Repeated ketamine treatment to maintain a rapid antidepressant effect can lead to side effects over time, highlighting an unmet clinical need for sustaining this drug's antidepressant action from a single administration. Ketamine-induced synaptic potentiation at CA3-CA1 synapses has been proposed to be a key synaptic substrate for antidepressant action. Here, we found that ketamine-induced CA3-CA1 synaptic potentiation could be augmented by transiently increasing extracellular signal-regulated kinase (ERK) activity through pharmacological inhibition of dual-specificity phosphatases 6 (DUSP6).
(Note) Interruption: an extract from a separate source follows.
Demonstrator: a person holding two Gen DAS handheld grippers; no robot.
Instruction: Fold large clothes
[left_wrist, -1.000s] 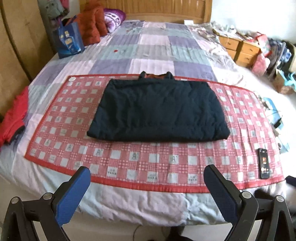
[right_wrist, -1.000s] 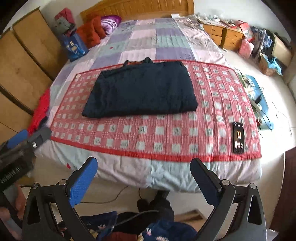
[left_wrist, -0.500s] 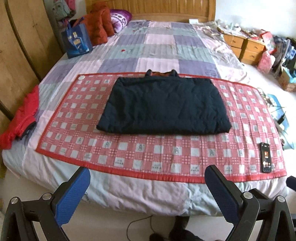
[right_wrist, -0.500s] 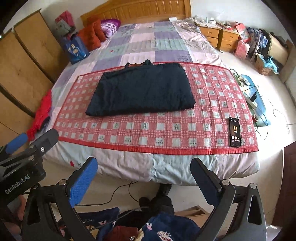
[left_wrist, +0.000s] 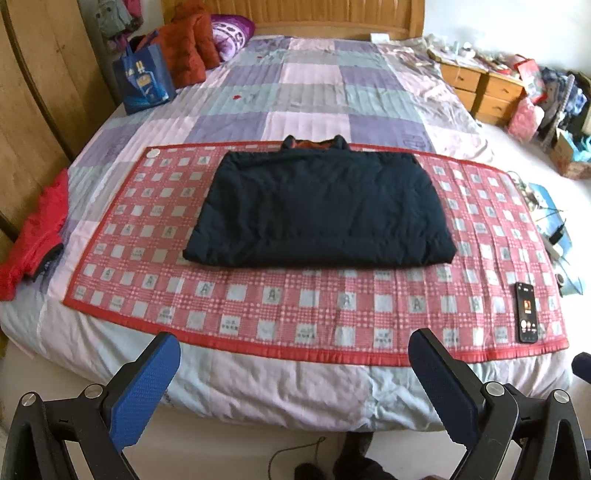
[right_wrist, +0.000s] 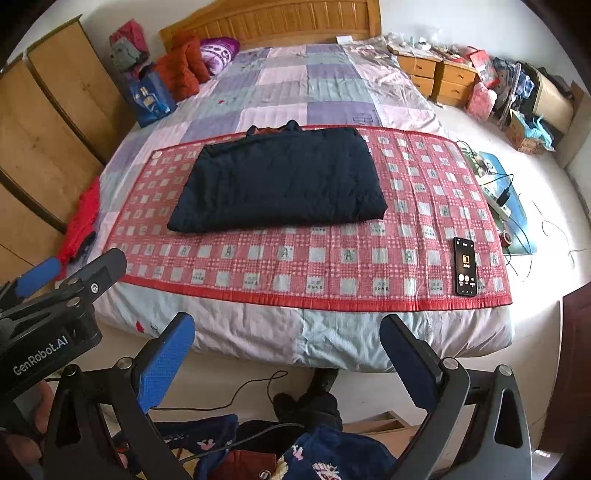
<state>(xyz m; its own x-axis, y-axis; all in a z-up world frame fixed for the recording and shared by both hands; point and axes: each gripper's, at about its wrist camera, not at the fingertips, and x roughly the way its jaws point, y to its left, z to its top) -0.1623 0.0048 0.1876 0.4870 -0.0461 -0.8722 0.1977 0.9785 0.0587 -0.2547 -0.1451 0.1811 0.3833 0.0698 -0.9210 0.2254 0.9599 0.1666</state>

The antidepressant-like behavioral effects of acute ketamine treatment were extended by DUSP6 inhibition for up to 2 months. The selective deletion of tropomyosin receptor kinase B (TrkB) in excitatory neurons abolished these DUSP6 inhibition-mediated synaptic and behavioral effects. These data suggest that ketamine's rapid antidepressant effects can be sustained by selectively targeting downstream intracellular signaling.

Fig. 1.. Enhanced ERK activity by BCI augments synaptic potentiation in the hippocampus CA1 region.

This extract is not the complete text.